Here you have my biggest gripe about this fine country of ours: Far too many Americans cannot see the gray. Religion, politics, sexuality—it’s always black and white, us and them. And this ridiculously narrow-minded worldview inevitably brings most intelligent discourse to a screeching end.

In fact, because of our perception of disagreement as conflict, and our fear of conflict, we seem to have lost the ability for rational debate almost entirely. When we disagree with someone, we either argue from an emotional place (i.e. Rush Limbaugh) or avoid the topic all together (as in: never talk politics or religion). And through this attack/avoidance method, we manage not to hear the other side at all and therefore go through life without ever observing the gray.   

At a personal level, I find this frustrating and sad, but on a larger societal scale it is downright dangerous and a big part of the reason our political system is so often impotent. Corporate right wingers and like-minded politicians can see no good whatsoever in government, and leftist activists and their counterparts in Congress blame greedy Wall Streeters and CEOs for all that is wrong with the world. It’s always knee-jerk, reactionary ideology on both sides.

And now the worst economic crisis in nearly forever has landed in our laps, and we’ve got a president, an extremely pragmatic individual, doing his best to try and deliver a solution, and all the Republican party can come back with as a response is the same old “government spending is bad, tax breaks are the only way” rhetoric they always sputter.

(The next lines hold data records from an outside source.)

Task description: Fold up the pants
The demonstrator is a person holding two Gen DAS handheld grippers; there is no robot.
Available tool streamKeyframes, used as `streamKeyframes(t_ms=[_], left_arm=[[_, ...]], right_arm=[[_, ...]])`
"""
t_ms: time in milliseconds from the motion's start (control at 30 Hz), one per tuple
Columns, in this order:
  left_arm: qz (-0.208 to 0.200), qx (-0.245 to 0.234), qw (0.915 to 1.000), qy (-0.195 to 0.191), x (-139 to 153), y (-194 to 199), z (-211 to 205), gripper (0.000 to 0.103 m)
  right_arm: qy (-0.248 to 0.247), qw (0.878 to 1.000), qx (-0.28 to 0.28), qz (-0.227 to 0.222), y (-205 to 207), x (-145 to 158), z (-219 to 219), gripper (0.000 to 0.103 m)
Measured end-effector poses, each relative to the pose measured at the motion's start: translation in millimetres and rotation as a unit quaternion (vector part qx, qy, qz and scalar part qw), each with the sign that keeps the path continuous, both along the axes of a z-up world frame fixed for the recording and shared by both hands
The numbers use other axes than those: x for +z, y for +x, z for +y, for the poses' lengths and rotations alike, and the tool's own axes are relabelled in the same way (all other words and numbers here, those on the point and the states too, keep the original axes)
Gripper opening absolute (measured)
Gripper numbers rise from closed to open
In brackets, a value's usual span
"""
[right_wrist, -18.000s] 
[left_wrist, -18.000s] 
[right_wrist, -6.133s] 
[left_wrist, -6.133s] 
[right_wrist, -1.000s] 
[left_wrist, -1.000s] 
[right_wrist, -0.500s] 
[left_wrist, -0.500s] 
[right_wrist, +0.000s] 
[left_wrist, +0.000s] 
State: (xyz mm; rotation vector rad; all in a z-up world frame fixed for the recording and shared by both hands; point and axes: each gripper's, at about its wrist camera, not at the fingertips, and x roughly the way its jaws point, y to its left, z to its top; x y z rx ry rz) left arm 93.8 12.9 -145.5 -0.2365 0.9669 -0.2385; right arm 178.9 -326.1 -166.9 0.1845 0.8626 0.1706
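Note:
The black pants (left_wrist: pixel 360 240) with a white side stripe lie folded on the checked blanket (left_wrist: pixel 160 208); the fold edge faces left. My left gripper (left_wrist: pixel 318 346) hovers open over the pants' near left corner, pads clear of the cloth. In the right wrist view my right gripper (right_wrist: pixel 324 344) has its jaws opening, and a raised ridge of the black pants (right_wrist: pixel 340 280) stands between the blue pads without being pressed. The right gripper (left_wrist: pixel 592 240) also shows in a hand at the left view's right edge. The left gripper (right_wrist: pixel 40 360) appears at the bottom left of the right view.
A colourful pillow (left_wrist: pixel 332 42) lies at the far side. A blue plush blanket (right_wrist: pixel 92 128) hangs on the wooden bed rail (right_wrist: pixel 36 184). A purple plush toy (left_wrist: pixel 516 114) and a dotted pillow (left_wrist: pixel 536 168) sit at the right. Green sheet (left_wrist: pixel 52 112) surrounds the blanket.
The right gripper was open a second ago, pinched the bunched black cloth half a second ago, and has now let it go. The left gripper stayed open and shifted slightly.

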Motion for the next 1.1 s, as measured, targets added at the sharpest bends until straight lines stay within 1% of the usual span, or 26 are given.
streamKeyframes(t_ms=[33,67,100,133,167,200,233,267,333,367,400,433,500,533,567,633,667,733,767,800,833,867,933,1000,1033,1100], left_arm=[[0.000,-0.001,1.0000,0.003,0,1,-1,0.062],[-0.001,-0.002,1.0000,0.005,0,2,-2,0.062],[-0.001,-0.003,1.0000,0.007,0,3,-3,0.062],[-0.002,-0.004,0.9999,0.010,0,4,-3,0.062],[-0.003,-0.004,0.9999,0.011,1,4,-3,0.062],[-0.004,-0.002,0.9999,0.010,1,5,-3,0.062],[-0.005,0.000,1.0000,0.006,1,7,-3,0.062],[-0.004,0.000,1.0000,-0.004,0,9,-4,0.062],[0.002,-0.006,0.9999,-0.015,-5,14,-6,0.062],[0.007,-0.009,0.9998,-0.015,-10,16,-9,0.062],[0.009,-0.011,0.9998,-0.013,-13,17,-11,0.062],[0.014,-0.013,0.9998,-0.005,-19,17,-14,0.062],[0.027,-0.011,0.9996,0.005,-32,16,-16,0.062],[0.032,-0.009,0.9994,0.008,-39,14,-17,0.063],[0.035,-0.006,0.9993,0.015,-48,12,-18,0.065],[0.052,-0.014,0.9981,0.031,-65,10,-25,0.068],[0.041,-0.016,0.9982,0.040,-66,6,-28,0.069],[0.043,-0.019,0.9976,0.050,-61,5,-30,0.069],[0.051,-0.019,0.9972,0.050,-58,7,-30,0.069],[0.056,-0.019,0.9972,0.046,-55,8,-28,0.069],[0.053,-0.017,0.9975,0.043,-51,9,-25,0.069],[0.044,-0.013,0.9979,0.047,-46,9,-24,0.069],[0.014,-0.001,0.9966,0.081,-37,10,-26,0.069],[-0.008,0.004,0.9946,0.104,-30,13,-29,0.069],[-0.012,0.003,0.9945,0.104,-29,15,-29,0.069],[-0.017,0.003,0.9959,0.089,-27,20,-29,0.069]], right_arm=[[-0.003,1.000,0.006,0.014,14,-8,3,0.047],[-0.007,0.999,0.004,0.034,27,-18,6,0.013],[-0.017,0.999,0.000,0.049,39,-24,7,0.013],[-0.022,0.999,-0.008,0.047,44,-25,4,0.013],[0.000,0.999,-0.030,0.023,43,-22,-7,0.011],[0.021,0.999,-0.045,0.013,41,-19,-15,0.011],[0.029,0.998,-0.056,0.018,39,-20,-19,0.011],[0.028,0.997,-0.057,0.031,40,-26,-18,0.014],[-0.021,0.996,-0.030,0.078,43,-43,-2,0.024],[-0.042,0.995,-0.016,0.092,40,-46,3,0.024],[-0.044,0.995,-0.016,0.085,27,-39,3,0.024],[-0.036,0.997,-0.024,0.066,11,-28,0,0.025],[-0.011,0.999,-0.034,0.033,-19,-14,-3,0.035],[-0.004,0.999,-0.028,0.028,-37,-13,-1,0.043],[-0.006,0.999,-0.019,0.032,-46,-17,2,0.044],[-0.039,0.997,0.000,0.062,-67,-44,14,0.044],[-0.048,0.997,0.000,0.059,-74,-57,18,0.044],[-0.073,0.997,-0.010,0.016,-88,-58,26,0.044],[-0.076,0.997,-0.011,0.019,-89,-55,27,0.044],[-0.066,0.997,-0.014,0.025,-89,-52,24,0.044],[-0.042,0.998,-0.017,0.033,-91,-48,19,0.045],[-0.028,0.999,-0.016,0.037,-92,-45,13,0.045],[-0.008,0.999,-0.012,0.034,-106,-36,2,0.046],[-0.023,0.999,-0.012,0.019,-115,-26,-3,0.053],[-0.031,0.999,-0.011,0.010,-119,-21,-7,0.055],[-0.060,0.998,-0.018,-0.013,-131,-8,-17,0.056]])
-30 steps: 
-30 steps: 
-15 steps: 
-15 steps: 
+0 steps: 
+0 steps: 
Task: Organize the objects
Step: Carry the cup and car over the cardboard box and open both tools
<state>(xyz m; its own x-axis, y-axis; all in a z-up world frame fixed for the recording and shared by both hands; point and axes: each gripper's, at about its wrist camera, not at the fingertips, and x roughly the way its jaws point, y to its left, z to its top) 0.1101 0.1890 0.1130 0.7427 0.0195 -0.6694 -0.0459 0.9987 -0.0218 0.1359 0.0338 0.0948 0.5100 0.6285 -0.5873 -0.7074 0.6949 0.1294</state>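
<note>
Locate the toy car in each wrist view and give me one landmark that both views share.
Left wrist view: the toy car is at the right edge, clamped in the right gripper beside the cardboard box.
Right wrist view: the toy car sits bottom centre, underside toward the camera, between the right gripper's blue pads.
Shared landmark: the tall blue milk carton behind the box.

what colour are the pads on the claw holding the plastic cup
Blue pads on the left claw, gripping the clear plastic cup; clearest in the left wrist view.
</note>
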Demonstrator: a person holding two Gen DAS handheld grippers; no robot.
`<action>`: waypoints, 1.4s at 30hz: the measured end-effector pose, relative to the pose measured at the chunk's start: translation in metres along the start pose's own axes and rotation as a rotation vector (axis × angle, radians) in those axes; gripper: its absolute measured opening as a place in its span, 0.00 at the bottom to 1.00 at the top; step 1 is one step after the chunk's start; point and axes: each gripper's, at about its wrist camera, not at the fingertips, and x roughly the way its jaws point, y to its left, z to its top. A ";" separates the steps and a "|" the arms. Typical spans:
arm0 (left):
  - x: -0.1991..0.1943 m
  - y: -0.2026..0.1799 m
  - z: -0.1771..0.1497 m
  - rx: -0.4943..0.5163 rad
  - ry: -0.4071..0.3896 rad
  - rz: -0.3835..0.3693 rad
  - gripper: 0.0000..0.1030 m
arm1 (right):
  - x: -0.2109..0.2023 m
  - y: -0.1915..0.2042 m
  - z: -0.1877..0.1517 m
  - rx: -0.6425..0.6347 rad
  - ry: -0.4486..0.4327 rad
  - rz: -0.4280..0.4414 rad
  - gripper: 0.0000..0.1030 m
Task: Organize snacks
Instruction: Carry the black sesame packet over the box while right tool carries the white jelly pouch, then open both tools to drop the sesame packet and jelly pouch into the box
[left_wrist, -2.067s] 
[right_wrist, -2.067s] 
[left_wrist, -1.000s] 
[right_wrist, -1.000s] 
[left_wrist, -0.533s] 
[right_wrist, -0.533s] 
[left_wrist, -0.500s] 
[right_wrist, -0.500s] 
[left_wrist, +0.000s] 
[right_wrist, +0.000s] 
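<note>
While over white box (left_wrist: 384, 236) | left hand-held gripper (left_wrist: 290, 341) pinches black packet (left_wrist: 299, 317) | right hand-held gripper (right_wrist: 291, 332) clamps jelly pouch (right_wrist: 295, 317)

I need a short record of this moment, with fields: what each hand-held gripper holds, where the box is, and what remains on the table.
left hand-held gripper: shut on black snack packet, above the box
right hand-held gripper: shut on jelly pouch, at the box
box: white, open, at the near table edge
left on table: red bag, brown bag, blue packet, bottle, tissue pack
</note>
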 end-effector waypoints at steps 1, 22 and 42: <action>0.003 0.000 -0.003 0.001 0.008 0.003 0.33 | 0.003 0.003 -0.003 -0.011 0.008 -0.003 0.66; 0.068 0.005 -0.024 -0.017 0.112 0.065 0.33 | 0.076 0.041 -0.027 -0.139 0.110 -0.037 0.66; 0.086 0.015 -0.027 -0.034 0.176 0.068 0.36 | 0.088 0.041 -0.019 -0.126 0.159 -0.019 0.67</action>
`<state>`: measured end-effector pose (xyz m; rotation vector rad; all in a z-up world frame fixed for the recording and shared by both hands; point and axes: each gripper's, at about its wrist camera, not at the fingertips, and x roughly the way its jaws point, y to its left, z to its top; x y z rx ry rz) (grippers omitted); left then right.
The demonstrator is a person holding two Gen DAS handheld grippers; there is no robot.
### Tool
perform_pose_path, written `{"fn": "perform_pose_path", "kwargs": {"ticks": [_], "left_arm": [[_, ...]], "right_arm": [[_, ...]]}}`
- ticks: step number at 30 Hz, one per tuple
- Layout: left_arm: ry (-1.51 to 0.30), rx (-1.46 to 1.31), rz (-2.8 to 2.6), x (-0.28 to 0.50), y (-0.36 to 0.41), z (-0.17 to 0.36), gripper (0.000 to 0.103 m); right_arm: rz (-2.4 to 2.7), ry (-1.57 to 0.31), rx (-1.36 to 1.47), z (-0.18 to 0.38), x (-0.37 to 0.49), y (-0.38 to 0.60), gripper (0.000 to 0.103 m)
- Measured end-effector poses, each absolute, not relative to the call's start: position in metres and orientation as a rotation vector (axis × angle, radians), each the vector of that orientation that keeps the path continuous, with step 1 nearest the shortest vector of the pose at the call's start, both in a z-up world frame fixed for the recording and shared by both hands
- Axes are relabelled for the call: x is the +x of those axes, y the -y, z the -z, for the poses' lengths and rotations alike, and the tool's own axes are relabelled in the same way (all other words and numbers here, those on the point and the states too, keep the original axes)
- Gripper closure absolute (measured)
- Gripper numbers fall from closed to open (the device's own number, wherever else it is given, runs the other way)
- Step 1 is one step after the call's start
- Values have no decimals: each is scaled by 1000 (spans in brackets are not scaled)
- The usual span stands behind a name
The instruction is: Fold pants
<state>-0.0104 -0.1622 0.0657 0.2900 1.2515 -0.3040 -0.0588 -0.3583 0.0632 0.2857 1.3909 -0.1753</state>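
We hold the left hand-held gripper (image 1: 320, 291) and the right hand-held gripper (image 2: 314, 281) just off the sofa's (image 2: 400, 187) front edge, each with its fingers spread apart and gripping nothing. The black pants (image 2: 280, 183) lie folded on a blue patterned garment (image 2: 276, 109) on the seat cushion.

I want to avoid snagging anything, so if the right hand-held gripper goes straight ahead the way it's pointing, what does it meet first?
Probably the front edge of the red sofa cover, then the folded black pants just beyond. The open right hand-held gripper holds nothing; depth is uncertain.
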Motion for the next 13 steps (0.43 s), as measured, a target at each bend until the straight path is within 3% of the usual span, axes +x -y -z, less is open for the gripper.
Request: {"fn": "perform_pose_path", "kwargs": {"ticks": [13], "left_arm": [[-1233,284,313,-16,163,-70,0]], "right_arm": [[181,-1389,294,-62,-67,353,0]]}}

Well, guess what? Government is not bad. Often, government doesn’t work, but just as often, it does. This is the gray of life, the good and the bad found everywhere. And if we are going to solve this ginormous crisis, then we have got to stop thinking in black and white (i.e. government never works) and start looking at gray alternatives (ways it can).

For example: public/private partnerships. I wish I could take credit for this idea, but I stole it from Eric Janszen, president of iTulip and a former venture capitalist and CEO of technology start-ups. In a recent article on reindustrialization in Harpers Magazine, Janzen explains his vision of how public/private partnerships could help us out of our current economic mess.

He says we should “get government out of the way of progress by removing subsidies for uncompetitive companies.” He cites the auto industry. But he also favors breaking up Fannie Mae and Freddie Mac into parts and selling them on the open market. Eliminating these subsidies “would free up billions of dollars of capital for both the private and the public sector,” he says in the article. “That capital, in turn, could be invested in American infrastructure, such as high-speed railways, ubiquitous high-bandwidth wireless and nuclear energy.

“But we currently have a dysfunctional market dynamic that stops us from making these improvements,” he continues. “It’s a chicken and egg problem: private industry can’t bring more efficient cars (say) to market without significant infrastructure funding to build alternative fueling stations, but meanwhile the delay in these technologies prompts the government to lavish ever more money on the old, inefficient industries in order to preserve jobs. To break that cycle, we need government to actively envision the infrastructure projects we need and then arrange their funding by private investors as well as public money.”

These public/private partnerships—i.e. corporations owned partly by private investors and partly by the government created for the purpose of developing and executing large-scale public works—have already been used to great success in Europe.

He goes on to add more detail as to how this would work, but you get the idea. You toss out the clunky part of government that doesn’t function and you employ what’s left in a manner that does. This is basically what President Obama wants to do as well, even though he and Janzen and may not agree on all of the details. Use what works, toss what doesn’t.

I emailed Janzen to tell him that I appreciate the way he looks at things. And part of his response went: “Unfortunately, most political discourse today quickly devolves into ‘four legs good, two legs bad’ argumentation.” Nice. An “Animal Farm” way to say “us against them” or “black and white.”

All we can hope is that this crisis, and our pragmatic president, will teach us how to be just a little bit reasonable. That it really is okay to be gray and have three legs.